I think you should first check your code. Can you try our official code but not your d2 version to check if it also has this problem?

@tangjiuqi097 I think reproduce with bs=8 on your code is meaningless, since your result must be right. But i using your code run bs=80, it core dumped, OOM, I only can try bs=80 on d2.
Currently, seems it can not get a good result with higher bs, same conclusion as @yformmer

@tangjiuqi097 what's your default bs? 1/gpu?

@luohao123 The default setting uses the DC5 feature.

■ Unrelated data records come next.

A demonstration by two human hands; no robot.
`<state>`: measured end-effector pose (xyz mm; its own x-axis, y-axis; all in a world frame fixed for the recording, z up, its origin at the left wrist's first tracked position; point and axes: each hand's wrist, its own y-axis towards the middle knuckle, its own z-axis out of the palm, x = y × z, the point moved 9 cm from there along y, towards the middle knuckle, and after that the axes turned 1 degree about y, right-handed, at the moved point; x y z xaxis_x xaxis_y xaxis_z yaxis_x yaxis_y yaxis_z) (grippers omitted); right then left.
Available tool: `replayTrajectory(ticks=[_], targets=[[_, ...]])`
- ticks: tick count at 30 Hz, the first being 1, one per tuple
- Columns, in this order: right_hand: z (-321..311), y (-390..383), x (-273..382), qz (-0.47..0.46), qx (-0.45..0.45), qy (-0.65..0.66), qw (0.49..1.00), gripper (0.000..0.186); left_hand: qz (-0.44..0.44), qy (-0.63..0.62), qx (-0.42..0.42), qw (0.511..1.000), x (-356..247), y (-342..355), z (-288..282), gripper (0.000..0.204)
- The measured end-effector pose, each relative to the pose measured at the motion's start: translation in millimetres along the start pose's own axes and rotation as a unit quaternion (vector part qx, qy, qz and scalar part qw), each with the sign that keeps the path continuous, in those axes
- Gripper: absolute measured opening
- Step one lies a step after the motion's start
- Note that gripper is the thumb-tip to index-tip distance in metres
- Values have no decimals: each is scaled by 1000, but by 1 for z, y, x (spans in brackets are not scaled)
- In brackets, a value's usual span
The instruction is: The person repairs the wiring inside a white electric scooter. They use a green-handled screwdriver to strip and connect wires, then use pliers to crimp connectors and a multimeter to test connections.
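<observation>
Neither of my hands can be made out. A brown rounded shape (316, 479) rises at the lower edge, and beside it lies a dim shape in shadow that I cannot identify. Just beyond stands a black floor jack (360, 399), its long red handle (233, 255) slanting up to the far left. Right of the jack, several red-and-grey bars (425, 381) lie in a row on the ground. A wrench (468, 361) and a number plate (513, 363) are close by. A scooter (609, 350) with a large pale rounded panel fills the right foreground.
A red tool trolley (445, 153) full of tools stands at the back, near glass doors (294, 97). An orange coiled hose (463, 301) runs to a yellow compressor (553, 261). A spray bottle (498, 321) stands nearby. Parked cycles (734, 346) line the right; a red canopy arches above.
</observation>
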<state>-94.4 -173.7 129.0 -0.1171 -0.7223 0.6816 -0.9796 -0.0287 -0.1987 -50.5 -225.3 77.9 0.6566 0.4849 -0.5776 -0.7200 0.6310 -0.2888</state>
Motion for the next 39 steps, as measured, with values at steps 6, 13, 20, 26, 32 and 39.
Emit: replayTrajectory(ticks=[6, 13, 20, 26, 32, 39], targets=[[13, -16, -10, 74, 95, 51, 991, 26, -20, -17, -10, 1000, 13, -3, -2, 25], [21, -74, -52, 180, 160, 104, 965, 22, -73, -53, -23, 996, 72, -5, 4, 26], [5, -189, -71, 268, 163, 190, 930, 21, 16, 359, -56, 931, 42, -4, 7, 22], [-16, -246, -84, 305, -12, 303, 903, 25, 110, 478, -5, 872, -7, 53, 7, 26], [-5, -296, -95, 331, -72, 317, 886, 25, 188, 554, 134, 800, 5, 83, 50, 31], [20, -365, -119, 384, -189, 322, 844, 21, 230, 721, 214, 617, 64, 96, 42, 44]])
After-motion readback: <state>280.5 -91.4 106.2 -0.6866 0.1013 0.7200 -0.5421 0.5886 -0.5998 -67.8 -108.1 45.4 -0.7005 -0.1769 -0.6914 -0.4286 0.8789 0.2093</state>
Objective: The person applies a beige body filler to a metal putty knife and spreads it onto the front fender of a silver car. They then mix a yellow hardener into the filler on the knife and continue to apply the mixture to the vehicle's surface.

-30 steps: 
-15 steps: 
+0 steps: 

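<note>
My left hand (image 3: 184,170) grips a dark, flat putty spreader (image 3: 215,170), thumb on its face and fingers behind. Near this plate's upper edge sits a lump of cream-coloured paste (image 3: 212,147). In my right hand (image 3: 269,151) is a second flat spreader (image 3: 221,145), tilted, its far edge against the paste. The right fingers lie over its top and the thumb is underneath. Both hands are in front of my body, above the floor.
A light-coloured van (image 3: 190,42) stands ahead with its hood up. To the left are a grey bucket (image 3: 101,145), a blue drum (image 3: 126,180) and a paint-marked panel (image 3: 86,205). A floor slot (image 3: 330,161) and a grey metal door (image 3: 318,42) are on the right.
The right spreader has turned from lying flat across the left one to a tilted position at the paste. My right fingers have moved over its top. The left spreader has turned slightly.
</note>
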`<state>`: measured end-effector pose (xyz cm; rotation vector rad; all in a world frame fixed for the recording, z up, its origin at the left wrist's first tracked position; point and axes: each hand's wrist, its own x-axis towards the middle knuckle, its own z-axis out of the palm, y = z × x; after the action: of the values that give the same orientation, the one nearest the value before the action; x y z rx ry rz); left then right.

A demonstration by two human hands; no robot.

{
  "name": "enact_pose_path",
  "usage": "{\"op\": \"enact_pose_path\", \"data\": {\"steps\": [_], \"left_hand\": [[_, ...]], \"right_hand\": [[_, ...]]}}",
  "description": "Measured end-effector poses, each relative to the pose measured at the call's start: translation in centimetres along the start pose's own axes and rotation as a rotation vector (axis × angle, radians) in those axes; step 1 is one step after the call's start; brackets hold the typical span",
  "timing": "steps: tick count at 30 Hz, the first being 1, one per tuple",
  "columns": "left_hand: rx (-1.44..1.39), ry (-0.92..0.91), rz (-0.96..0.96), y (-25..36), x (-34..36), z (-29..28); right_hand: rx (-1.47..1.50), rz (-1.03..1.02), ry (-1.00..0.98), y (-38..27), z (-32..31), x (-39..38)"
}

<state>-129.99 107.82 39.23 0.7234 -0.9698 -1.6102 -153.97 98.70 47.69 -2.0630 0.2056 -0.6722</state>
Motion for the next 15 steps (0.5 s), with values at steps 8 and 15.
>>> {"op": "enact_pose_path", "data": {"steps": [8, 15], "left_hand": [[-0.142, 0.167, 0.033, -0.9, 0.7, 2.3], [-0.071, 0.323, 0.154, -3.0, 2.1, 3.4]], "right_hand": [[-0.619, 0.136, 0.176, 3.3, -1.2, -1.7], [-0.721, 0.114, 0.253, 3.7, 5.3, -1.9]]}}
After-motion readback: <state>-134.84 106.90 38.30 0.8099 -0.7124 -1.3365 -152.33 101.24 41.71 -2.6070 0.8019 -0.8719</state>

I believe it can not deal with 10 images on 1 device. Maybe your setting uses the C5 feature? But your result is also not right, the C5 feature should get about 35 AP before the learning rate drop.
The training memory will not have a significant difference from your d2 version. You can try our official code by setting the dilation to False if you want to try the C5 feature instead of DC5 feature.

BTW, you can also check the d2 version you reproduced by using the same batchsize to help us find out if the problem is related to the reproduced code.

@tangjiuqi097 thank u. I think my version was C5.

configs like:

RESNETS:
    DEPTH: 50
    STRIDE_IN_1X1: False
    OUT_FEATURES: ["res2", "res3", "res4", "res5"]

However, even with C5, the AP doesn't goes up even at iteration 250000, this speed is have no different than DETR, how to make it faster?
Current lr schedualer same as DETR d2 version:

SOLVER:
  AMP:
    ENABLED: true
  IMS_PER_BATCH: 80
  BASE_LR: 0.00025 # 0.00025 is better
  STEPS: (369600,)
  MAX_ITER: 554400
  WARMUP_FACTOR: 1.0
  WARMUP_ITERS: 10
  WEIGHT_DECAY: 0.0001
  OPTIMIZER: "ADAMW"
  BACKBONE_MULTIPLIER: 0.1
  CLIP_GRADIENTS:
    ENABLED: True
    CLIP_TYPE: "full_model"
    # CLIP_TYPE: "norm"
    CLIP_VALUE: 0.01
    NORM_TYPE: 2.0

maybe I need change STEPS?

@luohao123 Please do not use the d2 version you reproduced until you can reproduce the same performance with the same batchsize 8 as ours. Otherwise, we do not know what is the problem. You can try our official code for a larger batchsize.

This issue is not active for a long time and it will be closed in 5 days. Feel free to re-open it if you have further concerns.